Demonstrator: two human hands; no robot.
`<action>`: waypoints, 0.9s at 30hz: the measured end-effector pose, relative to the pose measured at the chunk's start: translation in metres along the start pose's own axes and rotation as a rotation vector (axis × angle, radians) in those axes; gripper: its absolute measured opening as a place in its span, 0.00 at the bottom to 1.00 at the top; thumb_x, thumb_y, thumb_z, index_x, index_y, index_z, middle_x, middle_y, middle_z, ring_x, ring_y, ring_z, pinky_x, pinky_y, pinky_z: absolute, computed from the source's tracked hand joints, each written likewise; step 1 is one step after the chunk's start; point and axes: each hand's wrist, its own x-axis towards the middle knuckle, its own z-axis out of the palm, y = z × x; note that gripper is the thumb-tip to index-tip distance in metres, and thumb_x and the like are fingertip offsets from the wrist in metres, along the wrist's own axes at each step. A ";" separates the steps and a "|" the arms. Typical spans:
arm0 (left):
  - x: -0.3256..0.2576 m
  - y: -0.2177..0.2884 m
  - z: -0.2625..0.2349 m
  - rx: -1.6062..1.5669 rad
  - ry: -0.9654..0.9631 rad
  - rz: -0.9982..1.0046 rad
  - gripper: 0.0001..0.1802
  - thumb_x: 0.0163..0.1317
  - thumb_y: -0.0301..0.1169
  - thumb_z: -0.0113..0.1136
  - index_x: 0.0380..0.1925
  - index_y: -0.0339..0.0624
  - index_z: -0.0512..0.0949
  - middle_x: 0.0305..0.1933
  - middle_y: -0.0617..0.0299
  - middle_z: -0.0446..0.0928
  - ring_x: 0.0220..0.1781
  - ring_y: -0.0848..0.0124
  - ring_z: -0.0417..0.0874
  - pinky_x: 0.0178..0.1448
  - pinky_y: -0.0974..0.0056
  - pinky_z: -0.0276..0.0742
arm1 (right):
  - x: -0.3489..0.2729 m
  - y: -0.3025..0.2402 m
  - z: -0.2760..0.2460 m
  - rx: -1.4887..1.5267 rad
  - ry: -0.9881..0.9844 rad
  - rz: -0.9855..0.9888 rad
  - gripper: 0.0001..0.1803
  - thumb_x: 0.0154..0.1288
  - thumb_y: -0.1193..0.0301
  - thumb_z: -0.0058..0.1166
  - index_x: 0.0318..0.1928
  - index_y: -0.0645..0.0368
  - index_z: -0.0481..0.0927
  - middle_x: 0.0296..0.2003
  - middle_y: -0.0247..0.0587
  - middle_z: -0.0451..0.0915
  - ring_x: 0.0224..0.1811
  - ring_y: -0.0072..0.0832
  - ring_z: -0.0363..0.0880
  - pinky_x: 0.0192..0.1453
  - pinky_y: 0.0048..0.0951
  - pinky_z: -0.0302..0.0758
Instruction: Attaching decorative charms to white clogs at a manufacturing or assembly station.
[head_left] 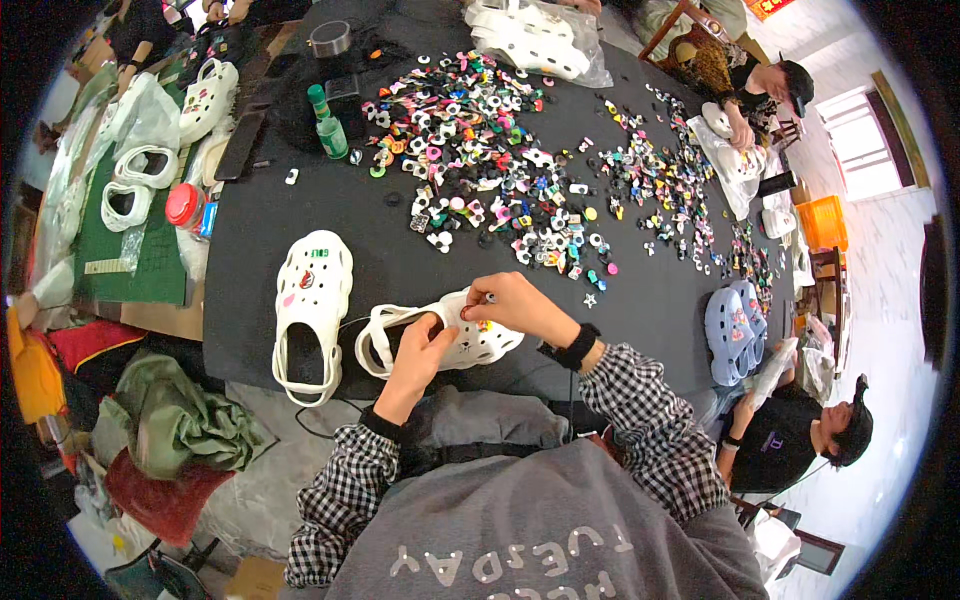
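Black cloth covers the table [400, 260], and a broad heap of small coloured charms [480, 150] lies scattered across its far half. Near the heap's near edge, a white clog [440, 340] lies on its side at the table's front, held by both hands. The left hand [420, 352] is closed around the clog's heel end, fingers curled into its opening. The right hand [515, 303] lies over the toe, fingertips pinched together against the upper, seemingly on a charm; what they pinch is too small to tell. A few coloured charms already show on this clog's upper, with many holes bare, so it looks partly dressed. Left of it a second white clog [312, 310] lies flat, sole down, with several charms fitted. Right of the heap, a pale blue pair [735, 330] lies by another person's place.
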 end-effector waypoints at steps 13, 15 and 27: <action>0.012 -0.004 0.011 0.270 0.200 -0.022 0.17 0.54 0.31 0.58 0.40 0.27 0.77 0.36 0.51 0.81 0.37 0.69 0.81 0.43 0.65 0.74 | 0.018 -0.004 0.001 -0.289 -0.127 -0.099 0.11 0.50 0.65 0.62 0.27 0.59 0.80 0.25 0.43 0.81 0.28 0.38 0.80 0.34 0.36 0.74; 0.011 -0.001 0.015 0.289 0.253 0.026 0.17 0.54 0.31 0.59 0.38 0.27 0.77 0.34 0.49 0.81 0.37 0.66 0.82 0.42 0.63 0.75 | 0.026 0.001 -0.004 -0.262 -0.157 -0.113 0.11 0.49 0.65 0.63 0.27 0.60 0.80 0.24 0.42 0.81 0.28 0.37 0.80 0.34 0.36 0.74; 0.002 0.002 0.008 0.289 0.231 0.122 0.14 0.56 0.31 0.58 0.35 0.28 0.77 0.26 0.47 0.79 0.28 0.62 0.81 0.34 0.62 0.72 | 0.058 0.017 -0.016 -0.394 -0.406 -0.202 0.34 0.42 0.50 0.67 0.42 0.66 0.80 0.34 0.50 0.73 0.41 0.40 0.71 0.44 0.35 0.68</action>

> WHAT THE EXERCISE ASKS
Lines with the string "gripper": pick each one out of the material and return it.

> ANSWER BOX
`<action>`: waypoints, 0.9s at 30hz: the measured end-effector pose, relative to the pose measured at the chunk's start: translation in metres along the start pose's own axes and rotation as a rotation vector (axis × angle, radians) in those axes; gripper: its absolute measured opening as a place in its span, 0.00 at the bottom to 1.00 at the top; thumb_x, thumb_y, thumb_z, index_x, index_y, index_z, middle_x, middle_y, middle_z, ring_x, ring_y, ring_z, pinky_x, pinky_y, pinky_z: absolute, computed from the source's tracked hand joints, each written likewise; step 1 is one step after the chunk's start; point and axes: each hand's wrist, its own x-axis towards the middle knuckle, its own z-axis out of the palm, y = z × x; note that gripper is the thumb-tip to index-tip distance in metres, and thumb_x and the like are fingertip offsets from the wrist in metres, along the wrist's own axes at each step. A ";" separates the steps and a "|" the arms. Typical spans:
  - gripper: 0.0001..0.1802
  - gripper: 0.0001..0.1803

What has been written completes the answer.